---- Data

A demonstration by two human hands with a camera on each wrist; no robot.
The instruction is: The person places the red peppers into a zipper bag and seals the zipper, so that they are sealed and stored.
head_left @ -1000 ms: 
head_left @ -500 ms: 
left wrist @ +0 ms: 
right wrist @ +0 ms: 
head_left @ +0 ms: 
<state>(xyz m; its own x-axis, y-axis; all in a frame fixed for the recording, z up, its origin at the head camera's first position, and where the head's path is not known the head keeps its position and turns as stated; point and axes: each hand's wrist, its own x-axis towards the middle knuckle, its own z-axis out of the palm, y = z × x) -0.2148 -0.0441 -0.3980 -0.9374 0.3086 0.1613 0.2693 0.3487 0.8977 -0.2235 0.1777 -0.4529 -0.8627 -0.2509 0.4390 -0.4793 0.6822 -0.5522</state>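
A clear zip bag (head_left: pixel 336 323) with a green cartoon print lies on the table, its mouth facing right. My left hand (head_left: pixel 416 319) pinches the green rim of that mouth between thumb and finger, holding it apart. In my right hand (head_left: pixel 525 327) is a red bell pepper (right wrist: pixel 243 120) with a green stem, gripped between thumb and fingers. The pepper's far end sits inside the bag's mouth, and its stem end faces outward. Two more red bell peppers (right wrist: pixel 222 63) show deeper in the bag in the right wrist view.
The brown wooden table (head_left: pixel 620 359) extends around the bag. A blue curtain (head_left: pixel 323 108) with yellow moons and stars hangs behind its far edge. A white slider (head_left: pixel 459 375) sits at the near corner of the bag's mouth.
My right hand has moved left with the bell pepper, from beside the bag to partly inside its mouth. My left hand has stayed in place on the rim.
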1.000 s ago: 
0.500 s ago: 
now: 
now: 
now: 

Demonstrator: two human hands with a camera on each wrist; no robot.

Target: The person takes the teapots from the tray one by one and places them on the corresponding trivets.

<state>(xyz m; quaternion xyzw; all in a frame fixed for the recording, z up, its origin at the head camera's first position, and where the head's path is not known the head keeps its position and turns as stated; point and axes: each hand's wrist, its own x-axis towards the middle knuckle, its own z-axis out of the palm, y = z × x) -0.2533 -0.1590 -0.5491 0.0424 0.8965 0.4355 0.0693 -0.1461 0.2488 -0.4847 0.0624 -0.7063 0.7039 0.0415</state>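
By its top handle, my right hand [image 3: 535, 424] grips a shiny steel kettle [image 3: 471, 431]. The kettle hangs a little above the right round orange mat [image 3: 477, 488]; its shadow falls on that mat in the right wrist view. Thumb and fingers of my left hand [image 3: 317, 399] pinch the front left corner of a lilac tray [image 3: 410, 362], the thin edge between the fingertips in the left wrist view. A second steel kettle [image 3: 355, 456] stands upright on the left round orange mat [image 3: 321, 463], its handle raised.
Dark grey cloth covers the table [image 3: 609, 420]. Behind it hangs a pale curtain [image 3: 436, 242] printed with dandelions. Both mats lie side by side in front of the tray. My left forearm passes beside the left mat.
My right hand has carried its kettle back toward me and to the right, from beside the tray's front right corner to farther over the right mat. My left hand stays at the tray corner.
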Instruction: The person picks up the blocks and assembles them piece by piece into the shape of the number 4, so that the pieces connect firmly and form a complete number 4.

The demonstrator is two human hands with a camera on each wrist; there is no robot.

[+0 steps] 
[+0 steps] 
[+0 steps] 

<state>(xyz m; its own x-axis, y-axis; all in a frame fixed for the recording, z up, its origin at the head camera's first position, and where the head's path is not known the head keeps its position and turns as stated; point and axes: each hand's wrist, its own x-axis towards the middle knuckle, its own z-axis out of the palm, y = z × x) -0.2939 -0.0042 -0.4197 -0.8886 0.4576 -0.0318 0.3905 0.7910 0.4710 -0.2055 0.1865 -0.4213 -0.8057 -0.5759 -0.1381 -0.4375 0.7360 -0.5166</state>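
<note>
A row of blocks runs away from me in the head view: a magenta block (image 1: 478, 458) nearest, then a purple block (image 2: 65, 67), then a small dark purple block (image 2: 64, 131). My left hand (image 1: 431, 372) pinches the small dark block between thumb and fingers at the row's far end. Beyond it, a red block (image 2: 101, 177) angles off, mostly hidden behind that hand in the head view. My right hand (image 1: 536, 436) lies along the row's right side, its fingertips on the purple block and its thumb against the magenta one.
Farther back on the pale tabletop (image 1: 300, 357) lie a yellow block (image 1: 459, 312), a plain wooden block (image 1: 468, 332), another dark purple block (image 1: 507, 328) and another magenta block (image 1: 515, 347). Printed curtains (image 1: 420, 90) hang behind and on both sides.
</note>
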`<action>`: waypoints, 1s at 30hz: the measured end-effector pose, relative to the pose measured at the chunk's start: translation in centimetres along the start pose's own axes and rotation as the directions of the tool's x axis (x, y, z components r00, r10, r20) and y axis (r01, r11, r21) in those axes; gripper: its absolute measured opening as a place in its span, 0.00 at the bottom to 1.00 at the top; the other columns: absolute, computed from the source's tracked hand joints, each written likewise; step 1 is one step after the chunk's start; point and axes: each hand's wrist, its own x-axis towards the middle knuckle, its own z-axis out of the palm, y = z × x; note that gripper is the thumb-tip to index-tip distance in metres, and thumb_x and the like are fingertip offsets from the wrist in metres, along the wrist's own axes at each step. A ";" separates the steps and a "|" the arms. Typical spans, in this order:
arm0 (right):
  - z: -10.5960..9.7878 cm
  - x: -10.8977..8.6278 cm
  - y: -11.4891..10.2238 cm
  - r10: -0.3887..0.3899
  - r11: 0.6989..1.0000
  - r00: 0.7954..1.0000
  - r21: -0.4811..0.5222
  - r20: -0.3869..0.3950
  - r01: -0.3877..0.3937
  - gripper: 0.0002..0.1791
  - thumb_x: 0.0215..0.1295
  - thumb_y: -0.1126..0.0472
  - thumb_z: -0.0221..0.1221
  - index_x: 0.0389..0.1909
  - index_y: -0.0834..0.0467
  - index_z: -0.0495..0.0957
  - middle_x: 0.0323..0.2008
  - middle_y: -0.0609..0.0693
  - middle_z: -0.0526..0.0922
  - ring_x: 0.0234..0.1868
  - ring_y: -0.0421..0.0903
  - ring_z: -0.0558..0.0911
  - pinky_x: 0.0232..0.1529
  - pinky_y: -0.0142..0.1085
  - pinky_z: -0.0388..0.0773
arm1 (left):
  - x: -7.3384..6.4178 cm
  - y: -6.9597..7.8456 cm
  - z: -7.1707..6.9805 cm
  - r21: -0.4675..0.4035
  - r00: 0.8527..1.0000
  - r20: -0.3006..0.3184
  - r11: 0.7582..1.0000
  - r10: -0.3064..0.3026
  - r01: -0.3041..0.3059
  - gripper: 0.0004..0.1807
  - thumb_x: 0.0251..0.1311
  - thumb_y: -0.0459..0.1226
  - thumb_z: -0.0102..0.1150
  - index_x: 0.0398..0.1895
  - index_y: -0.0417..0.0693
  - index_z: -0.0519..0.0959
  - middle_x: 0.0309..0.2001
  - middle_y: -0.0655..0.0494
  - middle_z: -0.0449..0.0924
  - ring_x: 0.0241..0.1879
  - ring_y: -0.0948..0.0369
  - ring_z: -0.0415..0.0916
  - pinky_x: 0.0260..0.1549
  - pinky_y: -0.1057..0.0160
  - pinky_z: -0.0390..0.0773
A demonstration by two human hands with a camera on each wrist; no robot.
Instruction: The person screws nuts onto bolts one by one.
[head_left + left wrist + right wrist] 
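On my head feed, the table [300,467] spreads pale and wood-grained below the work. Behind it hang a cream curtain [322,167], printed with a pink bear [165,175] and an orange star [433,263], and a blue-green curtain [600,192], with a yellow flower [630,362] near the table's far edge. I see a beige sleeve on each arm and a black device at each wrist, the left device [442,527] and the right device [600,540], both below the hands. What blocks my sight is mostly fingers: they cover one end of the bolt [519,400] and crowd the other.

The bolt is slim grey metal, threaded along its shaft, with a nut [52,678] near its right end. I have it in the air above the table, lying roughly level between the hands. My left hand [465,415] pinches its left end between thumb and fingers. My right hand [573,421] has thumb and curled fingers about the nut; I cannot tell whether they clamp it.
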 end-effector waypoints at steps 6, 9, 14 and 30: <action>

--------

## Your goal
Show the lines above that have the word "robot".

## Response to this exercise
A demonstration by two human hands with a camera on each wrist; no robot.
Demonstrator: two human hands with a camera on each wrist; no robot.
The demonstrator is two human hands with a camera on each wrist; there is no robot.
A demonstration by two human hands with a camera on each wrist; no robot.

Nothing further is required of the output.